__ABOUT THIS EXERCISE__: One part of the entries below is wanted: the lines from the one containing "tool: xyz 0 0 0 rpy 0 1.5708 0" through the one containing "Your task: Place". Write those out exactly and nothing else.

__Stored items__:
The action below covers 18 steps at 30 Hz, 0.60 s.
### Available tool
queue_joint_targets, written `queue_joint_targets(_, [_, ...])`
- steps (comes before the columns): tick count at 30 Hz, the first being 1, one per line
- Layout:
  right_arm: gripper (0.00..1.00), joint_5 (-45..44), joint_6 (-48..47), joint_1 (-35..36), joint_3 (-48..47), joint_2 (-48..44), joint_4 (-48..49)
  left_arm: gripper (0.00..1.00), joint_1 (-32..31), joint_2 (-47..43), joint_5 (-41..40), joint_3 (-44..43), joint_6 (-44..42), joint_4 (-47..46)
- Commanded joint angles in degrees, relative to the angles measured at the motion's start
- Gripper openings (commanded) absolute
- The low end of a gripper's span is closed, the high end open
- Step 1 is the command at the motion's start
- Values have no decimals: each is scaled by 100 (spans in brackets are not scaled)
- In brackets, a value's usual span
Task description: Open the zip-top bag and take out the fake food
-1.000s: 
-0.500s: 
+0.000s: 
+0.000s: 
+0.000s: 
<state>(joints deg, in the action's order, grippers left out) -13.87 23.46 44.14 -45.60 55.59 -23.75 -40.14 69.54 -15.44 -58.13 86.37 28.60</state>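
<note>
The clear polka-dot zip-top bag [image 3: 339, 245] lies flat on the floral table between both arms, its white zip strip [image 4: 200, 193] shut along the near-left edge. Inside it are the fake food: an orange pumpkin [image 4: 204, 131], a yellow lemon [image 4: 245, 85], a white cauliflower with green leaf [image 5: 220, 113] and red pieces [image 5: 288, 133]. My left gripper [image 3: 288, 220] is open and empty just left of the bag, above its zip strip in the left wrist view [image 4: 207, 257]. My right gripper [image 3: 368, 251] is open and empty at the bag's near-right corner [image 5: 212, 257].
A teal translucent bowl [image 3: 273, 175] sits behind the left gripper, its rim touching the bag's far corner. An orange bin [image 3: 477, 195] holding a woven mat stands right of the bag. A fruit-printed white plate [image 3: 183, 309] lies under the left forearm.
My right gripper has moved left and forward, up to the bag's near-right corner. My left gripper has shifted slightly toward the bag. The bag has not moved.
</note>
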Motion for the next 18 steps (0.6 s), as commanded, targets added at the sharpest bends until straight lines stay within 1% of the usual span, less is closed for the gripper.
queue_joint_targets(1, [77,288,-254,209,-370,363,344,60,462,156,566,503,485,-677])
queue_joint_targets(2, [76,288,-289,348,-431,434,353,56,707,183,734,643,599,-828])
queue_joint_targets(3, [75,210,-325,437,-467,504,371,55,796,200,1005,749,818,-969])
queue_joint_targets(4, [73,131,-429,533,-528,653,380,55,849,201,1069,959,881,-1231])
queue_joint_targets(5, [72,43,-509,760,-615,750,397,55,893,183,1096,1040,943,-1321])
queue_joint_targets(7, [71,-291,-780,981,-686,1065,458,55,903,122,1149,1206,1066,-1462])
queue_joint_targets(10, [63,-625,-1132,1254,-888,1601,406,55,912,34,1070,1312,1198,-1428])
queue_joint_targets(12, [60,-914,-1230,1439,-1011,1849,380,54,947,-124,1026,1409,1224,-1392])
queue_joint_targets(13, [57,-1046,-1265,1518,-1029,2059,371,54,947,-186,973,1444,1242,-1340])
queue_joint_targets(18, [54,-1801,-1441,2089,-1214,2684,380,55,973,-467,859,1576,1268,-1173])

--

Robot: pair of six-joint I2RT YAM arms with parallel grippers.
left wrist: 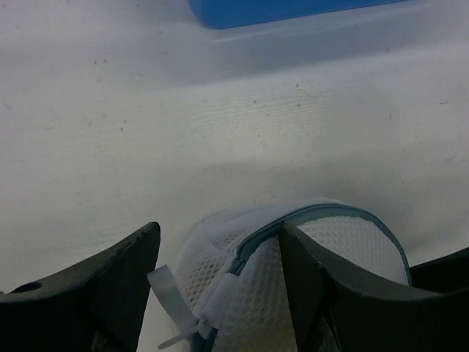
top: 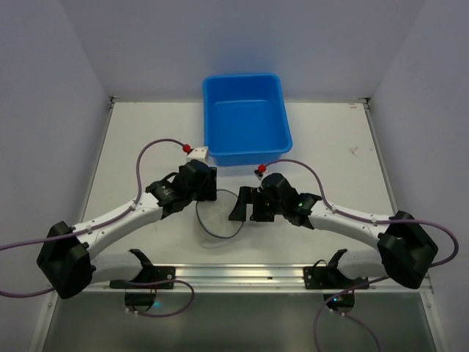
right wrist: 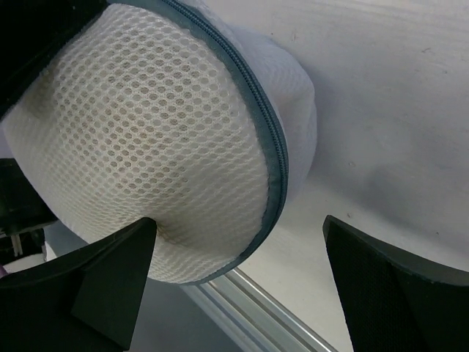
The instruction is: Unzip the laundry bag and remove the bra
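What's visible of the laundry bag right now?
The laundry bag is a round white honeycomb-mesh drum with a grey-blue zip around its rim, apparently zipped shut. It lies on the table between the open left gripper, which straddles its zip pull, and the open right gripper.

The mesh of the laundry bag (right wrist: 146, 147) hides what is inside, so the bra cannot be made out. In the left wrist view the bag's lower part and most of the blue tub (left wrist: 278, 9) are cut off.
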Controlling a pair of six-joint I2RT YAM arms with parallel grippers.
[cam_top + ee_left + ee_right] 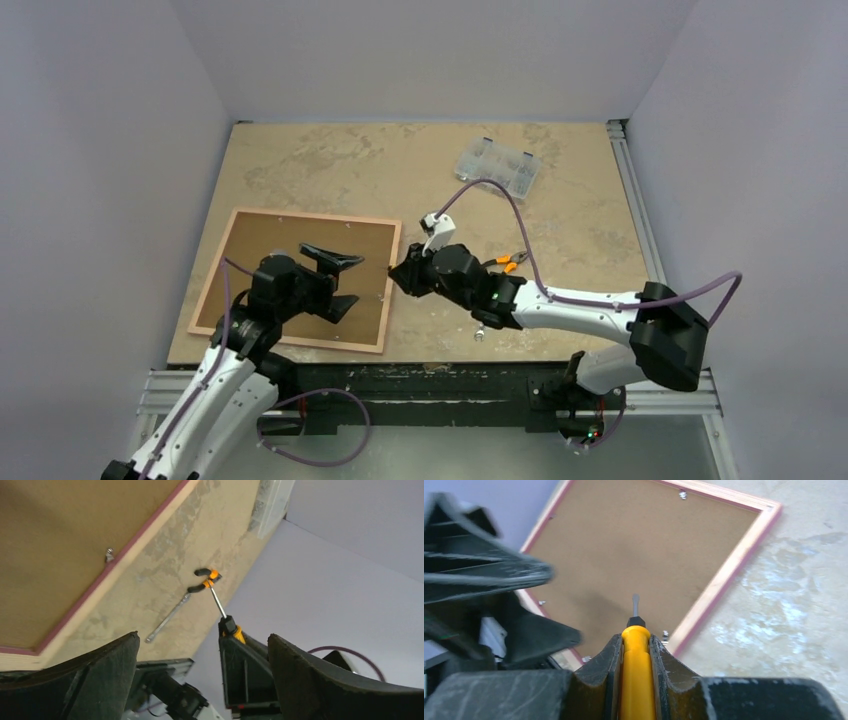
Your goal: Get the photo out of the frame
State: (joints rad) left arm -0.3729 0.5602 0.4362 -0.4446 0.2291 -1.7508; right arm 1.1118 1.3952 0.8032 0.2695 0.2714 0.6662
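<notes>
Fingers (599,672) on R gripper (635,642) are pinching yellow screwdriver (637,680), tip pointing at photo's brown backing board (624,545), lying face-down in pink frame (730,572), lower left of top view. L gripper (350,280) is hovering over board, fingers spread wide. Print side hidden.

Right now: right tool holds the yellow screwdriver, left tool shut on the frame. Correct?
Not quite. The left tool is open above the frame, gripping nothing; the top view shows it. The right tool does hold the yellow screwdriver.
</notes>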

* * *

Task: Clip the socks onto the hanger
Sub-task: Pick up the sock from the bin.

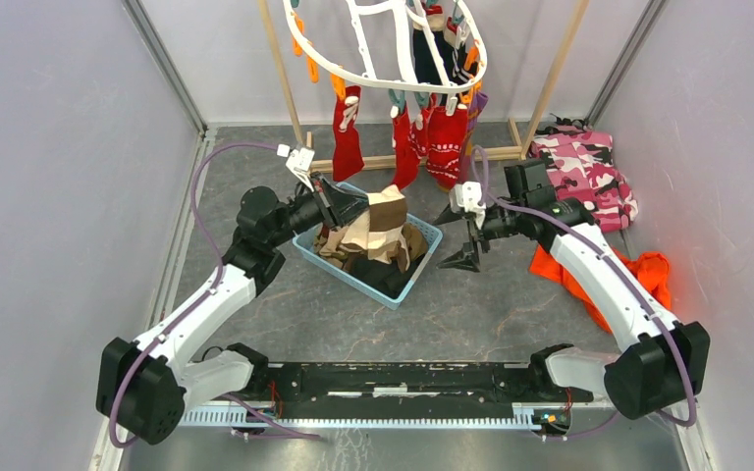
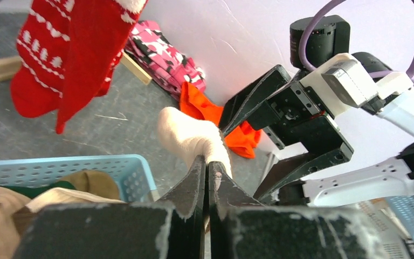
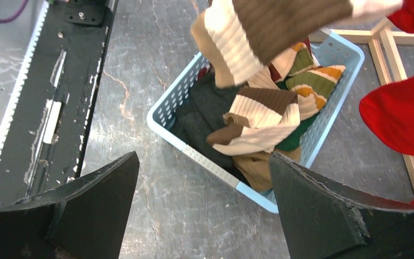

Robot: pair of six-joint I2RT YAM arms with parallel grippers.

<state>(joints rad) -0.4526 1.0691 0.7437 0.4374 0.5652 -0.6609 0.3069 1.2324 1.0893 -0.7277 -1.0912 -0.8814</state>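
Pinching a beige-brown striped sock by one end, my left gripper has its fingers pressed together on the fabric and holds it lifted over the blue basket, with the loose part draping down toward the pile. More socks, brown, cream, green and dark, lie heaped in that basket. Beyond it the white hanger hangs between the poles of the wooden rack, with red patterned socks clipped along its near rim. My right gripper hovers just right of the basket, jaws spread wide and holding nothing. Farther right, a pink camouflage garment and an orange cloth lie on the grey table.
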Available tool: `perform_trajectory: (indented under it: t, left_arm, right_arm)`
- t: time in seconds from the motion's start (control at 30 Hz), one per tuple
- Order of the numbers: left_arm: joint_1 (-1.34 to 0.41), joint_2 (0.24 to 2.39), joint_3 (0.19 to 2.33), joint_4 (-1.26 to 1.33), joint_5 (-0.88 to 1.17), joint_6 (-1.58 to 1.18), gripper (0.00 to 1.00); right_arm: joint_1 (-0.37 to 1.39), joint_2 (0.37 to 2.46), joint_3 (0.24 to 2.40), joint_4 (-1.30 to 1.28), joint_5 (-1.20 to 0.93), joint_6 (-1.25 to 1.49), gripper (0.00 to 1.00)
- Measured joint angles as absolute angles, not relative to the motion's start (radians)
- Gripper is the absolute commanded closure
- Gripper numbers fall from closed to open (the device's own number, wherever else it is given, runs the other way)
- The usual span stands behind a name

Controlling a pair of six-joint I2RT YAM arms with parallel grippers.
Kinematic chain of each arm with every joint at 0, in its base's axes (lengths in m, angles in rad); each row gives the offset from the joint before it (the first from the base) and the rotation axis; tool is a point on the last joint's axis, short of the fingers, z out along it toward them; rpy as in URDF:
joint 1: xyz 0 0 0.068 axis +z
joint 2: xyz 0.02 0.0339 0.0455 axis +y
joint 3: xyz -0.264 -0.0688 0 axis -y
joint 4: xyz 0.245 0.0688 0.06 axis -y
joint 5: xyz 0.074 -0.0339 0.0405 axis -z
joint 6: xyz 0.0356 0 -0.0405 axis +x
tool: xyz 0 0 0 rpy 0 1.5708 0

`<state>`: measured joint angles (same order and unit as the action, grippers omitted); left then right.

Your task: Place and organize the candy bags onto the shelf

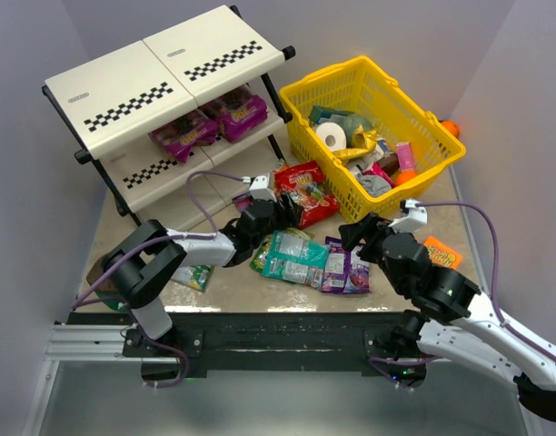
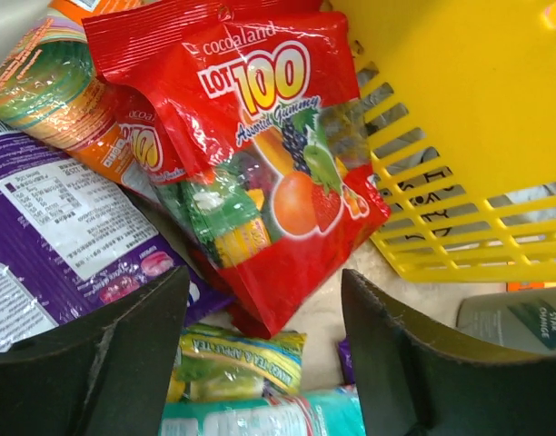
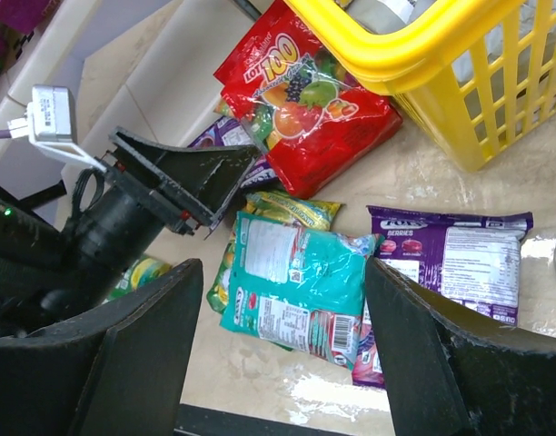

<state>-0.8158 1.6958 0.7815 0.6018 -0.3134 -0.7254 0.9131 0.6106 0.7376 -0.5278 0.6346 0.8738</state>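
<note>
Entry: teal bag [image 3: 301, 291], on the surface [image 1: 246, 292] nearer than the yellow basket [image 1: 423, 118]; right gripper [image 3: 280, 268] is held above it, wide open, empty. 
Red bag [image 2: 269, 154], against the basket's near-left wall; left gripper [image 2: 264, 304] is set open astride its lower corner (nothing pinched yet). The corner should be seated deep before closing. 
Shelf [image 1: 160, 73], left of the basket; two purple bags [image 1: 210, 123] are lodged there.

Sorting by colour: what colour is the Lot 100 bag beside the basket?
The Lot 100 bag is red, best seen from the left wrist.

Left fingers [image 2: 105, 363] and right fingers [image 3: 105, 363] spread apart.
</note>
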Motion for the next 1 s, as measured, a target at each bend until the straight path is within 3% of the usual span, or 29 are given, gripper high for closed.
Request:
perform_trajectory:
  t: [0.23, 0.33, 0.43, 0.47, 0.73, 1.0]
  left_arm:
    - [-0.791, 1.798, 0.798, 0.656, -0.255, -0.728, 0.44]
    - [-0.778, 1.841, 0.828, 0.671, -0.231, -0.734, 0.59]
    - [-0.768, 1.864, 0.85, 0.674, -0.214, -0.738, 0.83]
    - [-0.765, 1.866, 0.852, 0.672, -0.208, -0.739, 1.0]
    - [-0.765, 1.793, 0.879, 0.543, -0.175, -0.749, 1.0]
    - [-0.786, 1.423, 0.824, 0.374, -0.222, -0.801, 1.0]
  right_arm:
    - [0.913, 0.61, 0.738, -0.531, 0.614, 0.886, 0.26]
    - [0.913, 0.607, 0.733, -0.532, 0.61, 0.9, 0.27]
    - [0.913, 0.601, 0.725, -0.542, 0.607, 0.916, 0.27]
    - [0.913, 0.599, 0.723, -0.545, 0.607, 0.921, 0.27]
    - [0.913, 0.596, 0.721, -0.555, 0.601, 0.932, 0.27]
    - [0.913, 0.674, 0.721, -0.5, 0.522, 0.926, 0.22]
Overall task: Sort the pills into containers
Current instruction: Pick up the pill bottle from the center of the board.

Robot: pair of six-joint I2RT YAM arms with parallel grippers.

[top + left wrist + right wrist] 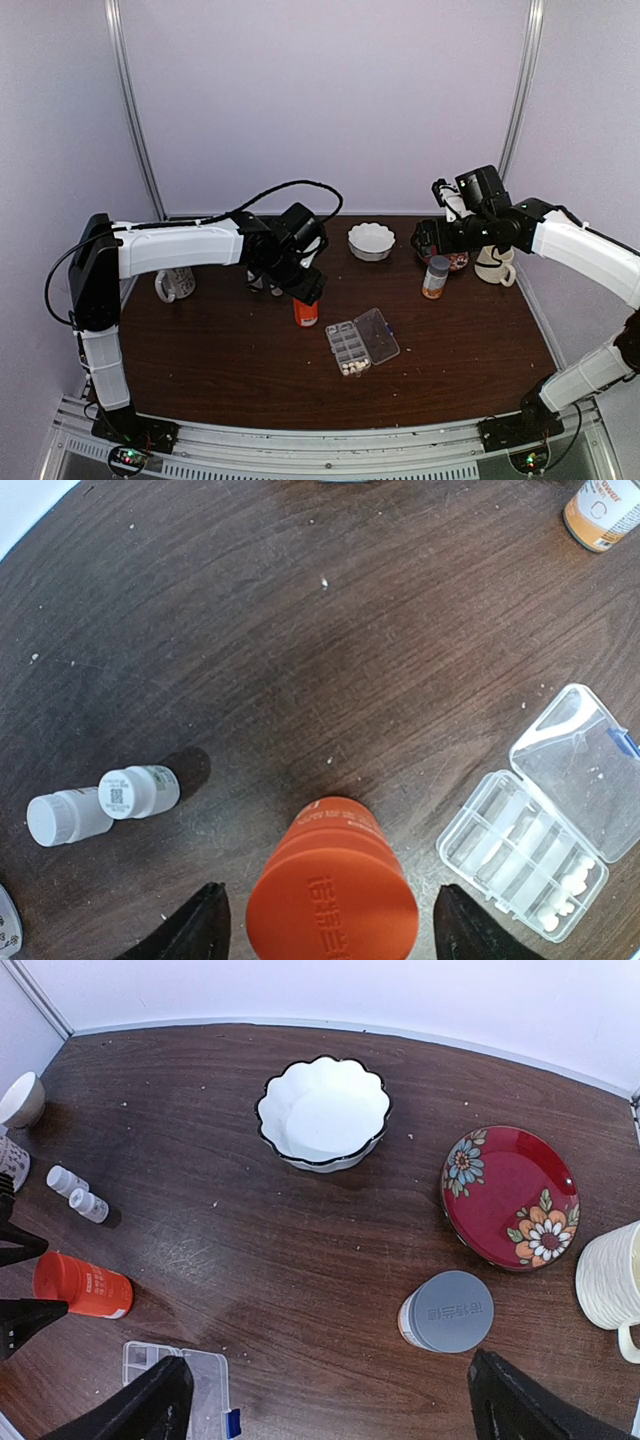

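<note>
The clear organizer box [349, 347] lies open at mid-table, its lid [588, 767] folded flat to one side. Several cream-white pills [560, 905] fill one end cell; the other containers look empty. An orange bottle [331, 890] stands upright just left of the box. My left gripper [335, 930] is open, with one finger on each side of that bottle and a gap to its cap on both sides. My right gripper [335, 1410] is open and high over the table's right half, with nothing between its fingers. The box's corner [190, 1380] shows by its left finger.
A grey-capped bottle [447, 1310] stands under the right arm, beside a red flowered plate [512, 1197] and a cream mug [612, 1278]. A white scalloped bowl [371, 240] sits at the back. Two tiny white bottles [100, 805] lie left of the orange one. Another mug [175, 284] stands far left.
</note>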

__TASK RESPONSE__:
tool: xyz 0 0 0 rpy 0 1.5708 0

`<state>`: measured joint angles (same order and unit as the action, grippers omitted); left then right.

Your task: Place and organize the candy bags onto the shelf

No further answer is required.